Signal Processing and Time-Frequency Analysis
A special issue of Signals (ISSN 2624-6120).
Deadline for manuscript submissions: closed (30 June 2021) | Viewed by 7633
Special Issue Editor
Interests: nonlinear signal processing; time-frequency signal representation; sparsity techniques; system identification; multisensor fusion; biomedical signal processing
Special Issue Information
Dear colleagues,
Time-frequency analysis (TFA) is a set of signal processing methods, techniques, and algorithms based on two types of variables, i.e., time and frequency. It is an alternative to traditional approaches in which time or frequency is used independently.
TFA is an approach that works well with non-stationary signals. The Nonstationarity of the signal means that there is a time-dependency of the signal frequency spectrum. In time-frequency algorithms, the variables of time and frequency are not mutually exclusive but present together. It is an important feature of the TFA that helps analyze non-stationary signals.

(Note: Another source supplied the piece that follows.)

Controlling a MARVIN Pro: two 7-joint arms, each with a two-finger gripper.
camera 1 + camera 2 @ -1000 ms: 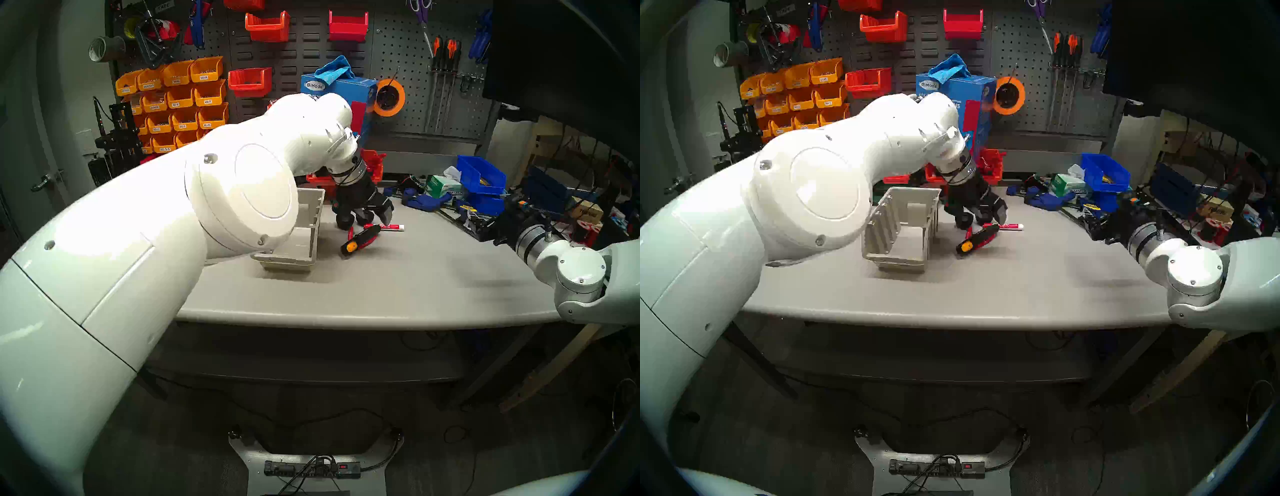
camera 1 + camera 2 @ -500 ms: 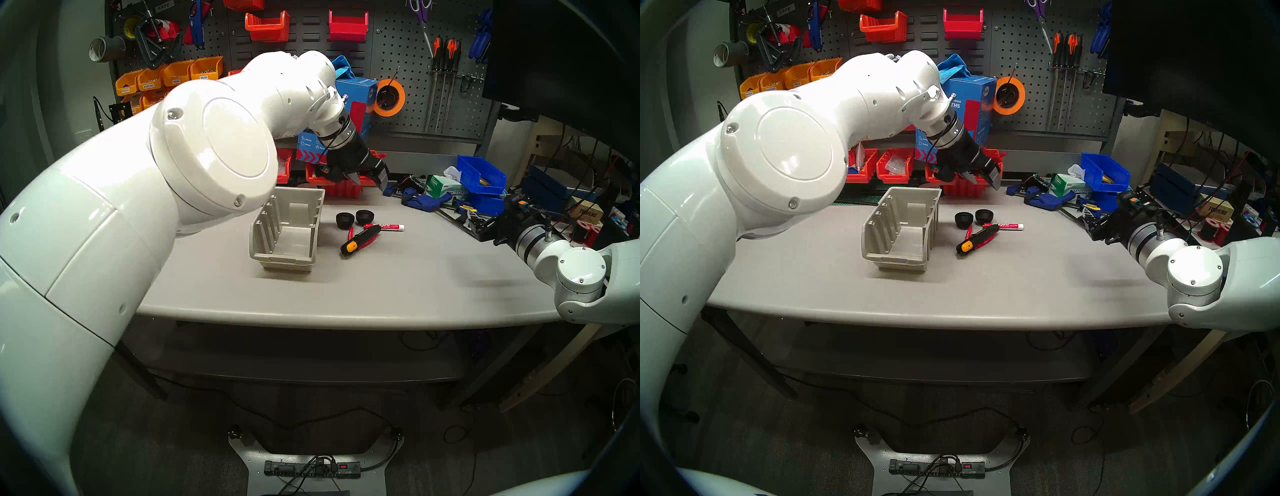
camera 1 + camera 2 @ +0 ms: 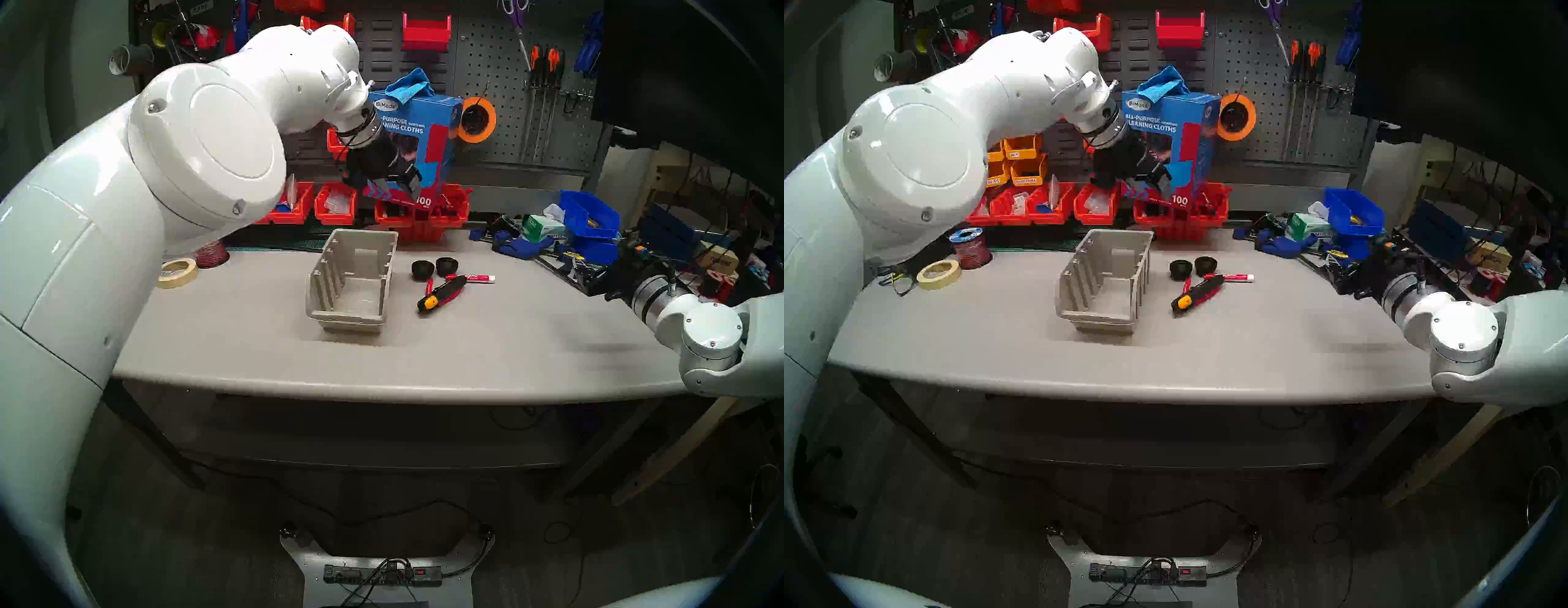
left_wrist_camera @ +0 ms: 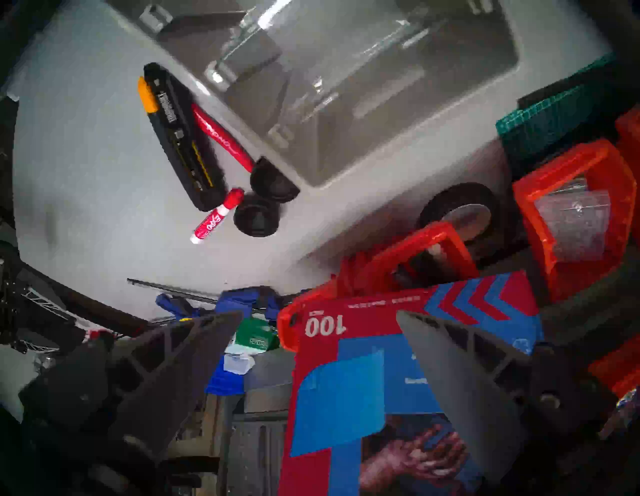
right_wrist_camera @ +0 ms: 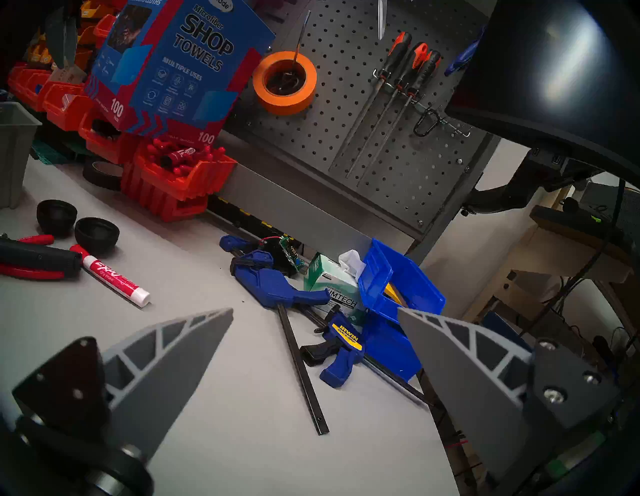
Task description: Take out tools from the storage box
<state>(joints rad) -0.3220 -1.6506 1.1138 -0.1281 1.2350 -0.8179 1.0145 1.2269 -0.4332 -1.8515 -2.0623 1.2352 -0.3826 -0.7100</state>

One of the most frequently used methods of time-frequency analysis is a short-time Fourier transform. The idea behind this method is to apply the Fourier transform to a portion of the signal.
Over recent years, the researcher proposed many other TFA methods, i.e., wavelet transform, Gabor transform, Wigner-Ville distribution, and Hilbert-Huang transform to name a few.
TFA methods can be applied to solve classical signal processing problems as denoising or detrending, can be a part of the recognition system to generate features in time-frequency domain (machine condition monitoring, speech recognition, etc.), image enhancement (from radars and sonars, etc.) and signal detection and image segmentation.
Therefore, the following contributions regarding Signal Processing and Time-Frequency Analysis are welcome:
TFA-based signal denoising and detrending;
TFA-based image enhancement;
TFA-based machine condition monitoring;
TFA-based speech processing and recognition;
TFA-based biomedical signal processing and feature extraction;
TFA-based seismological signal processing;
TFA-based signal change detection;
TFA-based image processing and segmentation.